> _Task objective_: Write out, please, the lines from the beginning of the material to the line with "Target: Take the", including both ends and nothing else.
________________________________________
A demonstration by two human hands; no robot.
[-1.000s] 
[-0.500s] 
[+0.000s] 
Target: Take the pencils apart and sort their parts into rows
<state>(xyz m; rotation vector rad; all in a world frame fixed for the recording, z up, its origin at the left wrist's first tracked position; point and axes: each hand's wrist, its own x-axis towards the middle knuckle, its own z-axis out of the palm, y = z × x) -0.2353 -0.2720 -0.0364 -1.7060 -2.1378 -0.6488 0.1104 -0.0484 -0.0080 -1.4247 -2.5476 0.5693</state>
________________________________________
> _Exercise solution_:
A demonstration by two human hands; no robot.
[-1.000s] 
[-0.500s] 
[+0.000s] 
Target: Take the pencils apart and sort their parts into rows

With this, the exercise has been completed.